#### [Exercise requirements]
Only the number is wanted: how many lines of these entries contain the word "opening"?

#### [Records to process]
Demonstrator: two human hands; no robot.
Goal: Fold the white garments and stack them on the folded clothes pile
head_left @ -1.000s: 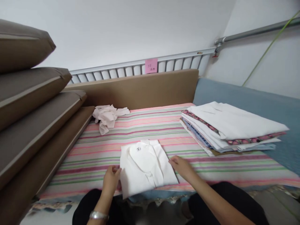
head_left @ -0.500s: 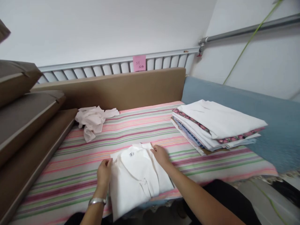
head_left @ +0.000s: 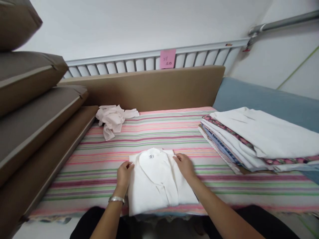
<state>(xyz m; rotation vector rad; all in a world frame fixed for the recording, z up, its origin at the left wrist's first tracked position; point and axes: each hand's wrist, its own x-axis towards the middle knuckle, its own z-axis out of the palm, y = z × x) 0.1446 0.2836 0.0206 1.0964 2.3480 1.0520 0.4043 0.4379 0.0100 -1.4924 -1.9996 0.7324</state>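
Note:
A folded white collared shirt [head_left: 159, 181] lies on the striped cloth [head_left: 149, 136] in front of me, collar away from me. My left hand [head_left: 124, 174] pinches the shirt's upper left edge, fingers curled on the fabric. My right hand [head_left: 184, 166] rests on the shirt's upper right corner, fingers bent down onto it. A silver bracelet [head_left: 116, 199] sits on my left wrist.
A stack of folded garments [head_left: 251, 139] lies at the right, partly on a blue cover [head_left: 261, 96]. A crumpled pale cloth [head_left: 112, 119] sits at the back left. Brown cushions [head_left: 30, 109] are stacked along the left. A tan backboard [head_left: 159, 88] and white railing with a pink note [head_left: 167, 59] stand behind.
Both hands have slid up the shirt's sides from near its lower edge to the collar end. The view has swung left and right meanwhile.

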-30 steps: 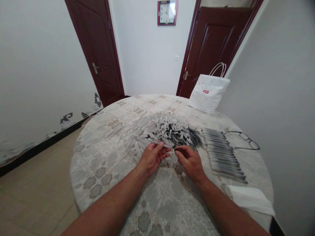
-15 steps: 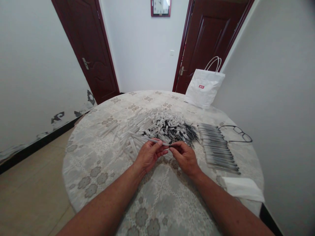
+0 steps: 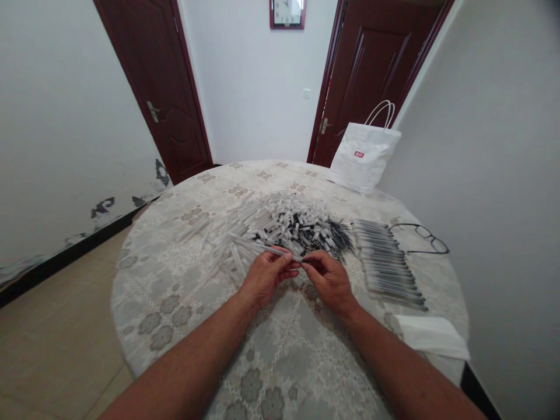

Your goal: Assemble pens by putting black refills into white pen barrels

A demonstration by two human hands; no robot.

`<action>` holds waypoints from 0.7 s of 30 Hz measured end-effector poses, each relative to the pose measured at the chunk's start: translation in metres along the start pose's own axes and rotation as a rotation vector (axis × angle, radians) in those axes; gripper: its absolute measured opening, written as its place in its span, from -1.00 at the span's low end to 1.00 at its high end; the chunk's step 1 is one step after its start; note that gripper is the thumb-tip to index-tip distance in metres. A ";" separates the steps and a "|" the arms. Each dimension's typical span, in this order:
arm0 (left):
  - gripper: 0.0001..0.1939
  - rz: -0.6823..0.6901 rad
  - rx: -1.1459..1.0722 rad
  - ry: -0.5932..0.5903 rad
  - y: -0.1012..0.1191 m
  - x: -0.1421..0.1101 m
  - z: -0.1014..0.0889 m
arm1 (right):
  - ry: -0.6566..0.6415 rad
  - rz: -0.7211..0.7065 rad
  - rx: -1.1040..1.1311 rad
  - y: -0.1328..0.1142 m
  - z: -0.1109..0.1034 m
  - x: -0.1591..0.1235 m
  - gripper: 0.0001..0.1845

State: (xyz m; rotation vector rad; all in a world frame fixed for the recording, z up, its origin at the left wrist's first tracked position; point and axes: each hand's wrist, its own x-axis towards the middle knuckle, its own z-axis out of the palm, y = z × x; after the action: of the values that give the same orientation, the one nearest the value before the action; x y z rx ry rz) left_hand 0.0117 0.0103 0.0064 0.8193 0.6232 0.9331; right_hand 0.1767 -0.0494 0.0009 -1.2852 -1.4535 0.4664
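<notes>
A clear pen barrel (image 3: 272, 249) lies between the thumb and fingers of my left hand (image 3: 266, 279), slanting toward the right. At its right end my right hand (image 3: 330, 283) pinches a small black end piece (image 3: 303, 261), partly covered by the fingertips. The two hands almost meet over the near edge of a heap. That heap has loose translucent barrels (image 3: 236, 259) on the left, short white pieces (image 3: 293, 205) at the top and thin black refills (image 3: 341, 233) on the right. Right of my hands lies a neat row of pens (image 3: 387, 265) with dark ends.
Black-framed glasses (image 3: 422, 239) rest beside the row of pens. A white paper bag (image 3: 365, 157) stands at the table's back right. A folded white cloth or paper (image 3: 431, 337) lies near the right edge. A patterned cloth (image 3: 161, 315) covers the round table.
Both hands stay in nearly the same place. The black end piece shows less between the fingertips, and the barrel has shifted very slightly.
</notes>
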 end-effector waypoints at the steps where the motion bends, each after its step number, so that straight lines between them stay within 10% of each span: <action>1: -0.70 -0.005 0.006 0.000 0.000 0.000 0.000 | -0.002 0.008 -0.001 0.000 0.000 0.000 -0.83; 21: -0.68 -0.013 0.052 -0.005 0.000 -0.001 0.001 | -0.088 -0.055 -0.201 0.000 -0.003 -0.002 -0.81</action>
State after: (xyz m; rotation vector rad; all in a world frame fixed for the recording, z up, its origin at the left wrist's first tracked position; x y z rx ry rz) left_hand 0.0119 0.0094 0.0072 0.8629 0.6498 0.9064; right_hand 0.1788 -0.0523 0.0007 -1.3928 -1.6384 0.3508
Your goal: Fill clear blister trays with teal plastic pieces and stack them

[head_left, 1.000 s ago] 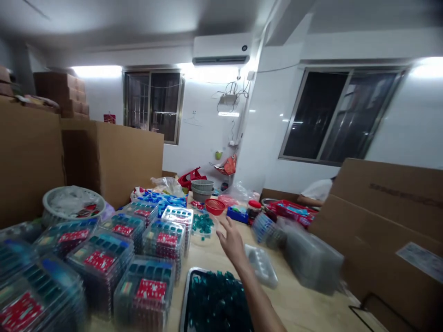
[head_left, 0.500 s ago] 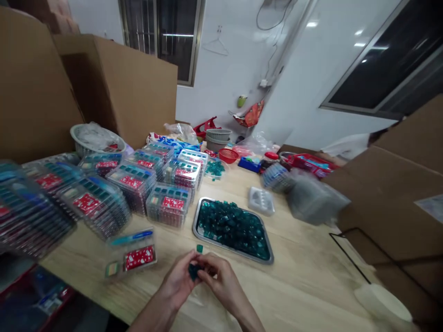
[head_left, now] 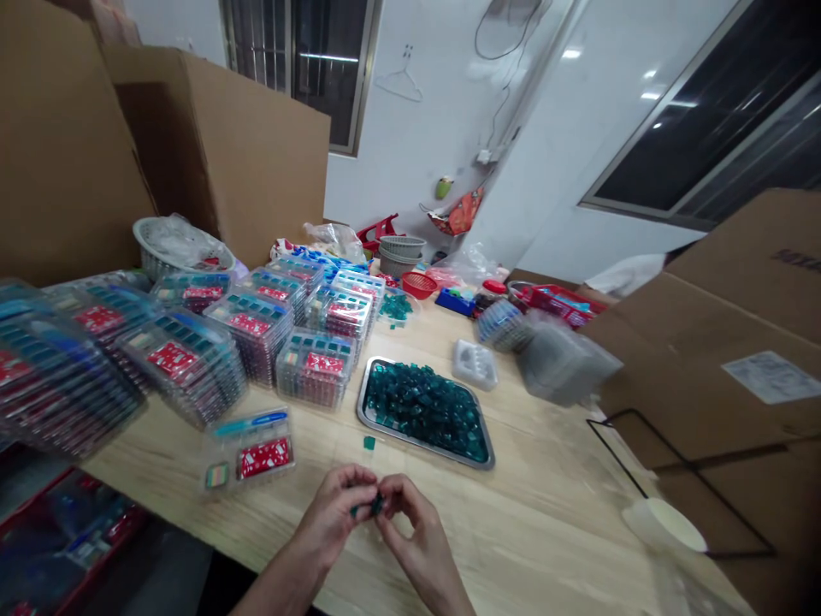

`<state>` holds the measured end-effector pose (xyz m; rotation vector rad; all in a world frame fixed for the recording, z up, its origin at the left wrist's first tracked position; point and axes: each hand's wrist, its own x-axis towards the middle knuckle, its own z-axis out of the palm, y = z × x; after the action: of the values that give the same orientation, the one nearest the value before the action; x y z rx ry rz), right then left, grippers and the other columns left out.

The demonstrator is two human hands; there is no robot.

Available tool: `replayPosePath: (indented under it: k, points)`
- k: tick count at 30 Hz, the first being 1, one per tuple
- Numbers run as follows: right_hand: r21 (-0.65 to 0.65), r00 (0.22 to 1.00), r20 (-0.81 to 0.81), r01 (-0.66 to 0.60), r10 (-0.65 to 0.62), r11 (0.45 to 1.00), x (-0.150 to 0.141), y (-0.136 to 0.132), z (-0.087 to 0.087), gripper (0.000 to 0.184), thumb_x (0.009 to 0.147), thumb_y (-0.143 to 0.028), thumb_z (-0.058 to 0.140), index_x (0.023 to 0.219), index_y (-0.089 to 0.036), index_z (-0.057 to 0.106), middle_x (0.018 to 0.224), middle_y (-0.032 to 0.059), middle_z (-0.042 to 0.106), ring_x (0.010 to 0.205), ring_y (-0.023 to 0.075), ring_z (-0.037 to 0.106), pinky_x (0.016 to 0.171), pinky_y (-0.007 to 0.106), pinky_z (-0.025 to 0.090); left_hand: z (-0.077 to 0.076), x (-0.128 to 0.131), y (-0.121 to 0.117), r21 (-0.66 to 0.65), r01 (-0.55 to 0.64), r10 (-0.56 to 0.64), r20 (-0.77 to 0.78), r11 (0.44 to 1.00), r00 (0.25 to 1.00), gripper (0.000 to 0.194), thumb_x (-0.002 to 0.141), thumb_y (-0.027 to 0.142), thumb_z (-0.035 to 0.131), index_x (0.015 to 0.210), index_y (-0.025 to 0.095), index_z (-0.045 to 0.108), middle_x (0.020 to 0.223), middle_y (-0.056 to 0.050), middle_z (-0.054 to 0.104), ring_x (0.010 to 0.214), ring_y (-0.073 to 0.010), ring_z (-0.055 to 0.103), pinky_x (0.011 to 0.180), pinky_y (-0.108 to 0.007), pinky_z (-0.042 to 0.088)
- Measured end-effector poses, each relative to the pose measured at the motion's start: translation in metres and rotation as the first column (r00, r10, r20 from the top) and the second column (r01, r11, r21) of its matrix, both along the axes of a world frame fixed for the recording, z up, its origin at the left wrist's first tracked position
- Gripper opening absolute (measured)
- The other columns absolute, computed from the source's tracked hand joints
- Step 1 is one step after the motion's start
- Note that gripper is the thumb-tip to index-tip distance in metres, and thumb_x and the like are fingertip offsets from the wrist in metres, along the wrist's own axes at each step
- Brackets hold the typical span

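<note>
My left hand [head_left: 328,512] and my right hand [head_left: 416,529] meet above the table's near side. Between their fingertips are small dark green translucent squares [head_left: 375,505]; how many is hidden by the fingers. Thumb and fingers of each hand are pinched on them. Just beyond lies one loose green square [head_left: 369,443] on the wood. Further off, a metal tray [head_left: 423,447] is heaped with the same green squares [head_left: 427,402]. To the left sits a clear plastic case [head_left: 221,435] holding a blue pen [head_left: 269,418], a red patterned packet [head_left: 264,458] and a small striped block [head_left: 216,475].
Several stacks of filled clear cases [head_left: 315,368] cover the table's left side. A white moulded tray [head_left: 475,364] and stacked clear plastic trays [head_left: 564,364] stand right of the metal tray. Cardboard boxes [head_left: 705,325] flank the table; a black wire frame [head_left: 619,458] is at right.
My fingers have closed in around the green squares, with the left thumb now over them. The view has shifted slightly; the loose square and trays stay put on the table.
</note>
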<state>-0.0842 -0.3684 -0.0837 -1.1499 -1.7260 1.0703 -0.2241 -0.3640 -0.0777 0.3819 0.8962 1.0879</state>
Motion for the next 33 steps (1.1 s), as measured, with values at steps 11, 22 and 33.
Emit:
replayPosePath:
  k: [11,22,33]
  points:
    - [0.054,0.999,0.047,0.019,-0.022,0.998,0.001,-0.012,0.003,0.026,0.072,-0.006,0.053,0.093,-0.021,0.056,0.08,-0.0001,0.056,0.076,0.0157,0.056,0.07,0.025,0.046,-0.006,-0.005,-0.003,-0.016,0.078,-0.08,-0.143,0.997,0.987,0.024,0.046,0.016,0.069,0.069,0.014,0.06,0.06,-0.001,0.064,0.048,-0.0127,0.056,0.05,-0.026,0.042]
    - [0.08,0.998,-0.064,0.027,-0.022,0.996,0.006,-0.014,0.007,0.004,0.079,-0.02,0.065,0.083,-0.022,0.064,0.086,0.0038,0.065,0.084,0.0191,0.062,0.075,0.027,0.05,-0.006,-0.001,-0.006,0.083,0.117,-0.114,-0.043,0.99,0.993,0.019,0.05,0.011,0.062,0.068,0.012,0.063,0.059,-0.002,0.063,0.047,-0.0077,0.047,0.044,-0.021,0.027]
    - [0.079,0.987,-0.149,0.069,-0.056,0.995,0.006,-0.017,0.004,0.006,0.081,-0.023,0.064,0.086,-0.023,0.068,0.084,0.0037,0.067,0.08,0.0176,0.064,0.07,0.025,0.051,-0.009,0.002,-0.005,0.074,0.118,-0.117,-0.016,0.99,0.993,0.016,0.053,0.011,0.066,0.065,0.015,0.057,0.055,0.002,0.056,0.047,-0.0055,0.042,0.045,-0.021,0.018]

#### [Written solution]
2